[[ GIVEN INFORMATION, beginning ]]
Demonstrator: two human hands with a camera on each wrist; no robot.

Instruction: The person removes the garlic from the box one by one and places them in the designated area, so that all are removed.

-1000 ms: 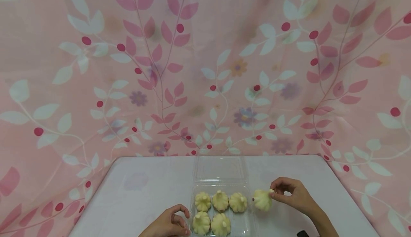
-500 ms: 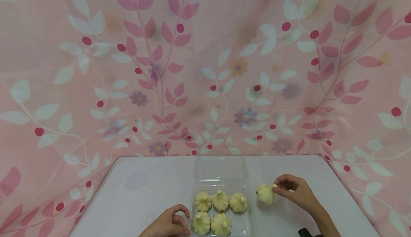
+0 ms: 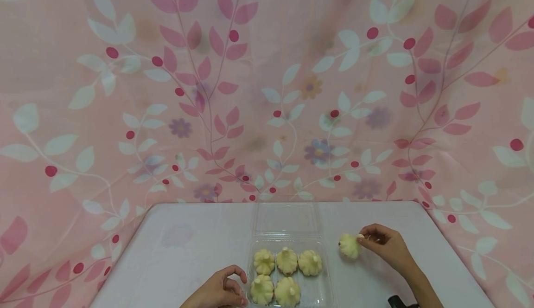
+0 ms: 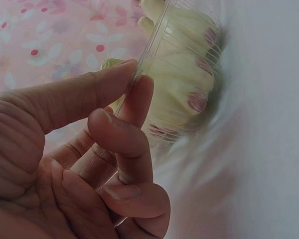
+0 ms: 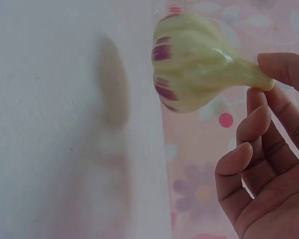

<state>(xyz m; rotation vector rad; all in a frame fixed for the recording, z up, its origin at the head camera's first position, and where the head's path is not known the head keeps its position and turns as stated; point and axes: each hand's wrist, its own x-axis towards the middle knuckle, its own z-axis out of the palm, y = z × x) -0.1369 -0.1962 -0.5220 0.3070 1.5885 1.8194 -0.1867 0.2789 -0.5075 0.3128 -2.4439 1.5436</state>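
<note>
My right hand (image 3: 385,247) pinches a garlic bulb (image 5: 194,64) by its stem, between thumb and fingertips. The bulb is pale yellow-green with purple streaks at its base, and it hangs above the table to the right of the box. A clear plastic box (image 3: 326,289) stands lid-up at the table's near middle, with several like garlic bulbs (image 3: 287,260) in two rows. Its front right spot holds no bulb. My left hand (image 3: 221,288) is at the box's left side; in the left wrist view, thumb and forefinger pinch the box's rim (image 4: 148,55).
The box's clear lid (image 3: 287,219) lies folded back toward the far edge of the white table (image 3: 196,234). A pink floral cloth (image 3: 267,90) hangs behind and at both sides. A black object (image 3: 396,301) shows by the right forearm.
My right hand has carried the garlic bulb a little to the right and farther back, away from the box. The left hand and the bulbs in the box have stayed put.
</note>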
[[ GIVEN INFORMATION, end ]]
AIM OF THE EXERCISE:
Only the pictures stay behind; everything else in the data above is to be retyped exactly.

TASK ANSWER:
Demonstrator: two human hands with a camera on each wrist; no robot.

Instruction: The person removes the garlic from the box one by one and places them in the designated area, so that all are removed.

-1000 ms: 
-500 ms: 
+0 ms: 
+0 ms: 
+0 ms: 

<state>(xyz m; rotation vector rad; all in a frame fixed for the recording, z up, its origin at the head camera's first position, and where the head's path is not known the head keeps its position and turns as stated; point and axes: each hand's wrist, its own x-axis towards the middle knuckle, its own z-axis out of the palm, y = z × x) -0.1369 -0.1962 -0.5220 0.3070 1.5885 1.8194 -0.1867 0.2789 -0.5075 0.3128 -2.4439 1.5436</state>
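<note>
My right hand (image 3: 385,247) pinches a garlic bulb (image 5: 194,64) by its stem, between thumb and fingertips. The bulb is pale yellow-green with purple streaks at its base, and it hangs above the table to the right of the box. A clear plastic box (image 3: 326,289) stands lid-up at the table's near middle, with several like garlic bulbs (image 3: 287,260) in two rows. Its front right spot holds no bulb. My left hand (image 3: 221,288) is at the box's left side; in the left wrist view, thumb and forefinger pinch the box's rim (image 4: 148,55).
The box's clear lid (image 3: 287,219) lies folded back toward the far edge of the white table (image 3: 196,234). A pink floral cloth (image 3: 267,90) hangs behind and at both sides. A black object (image 3: 396,301) shows by the right forearm.
My right hand has carried the garlic bulb a little to the right and farther back, away from the box. The left hand and the bulbs in the box have stayed put.
</note>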

Here the work on this exercise is complete.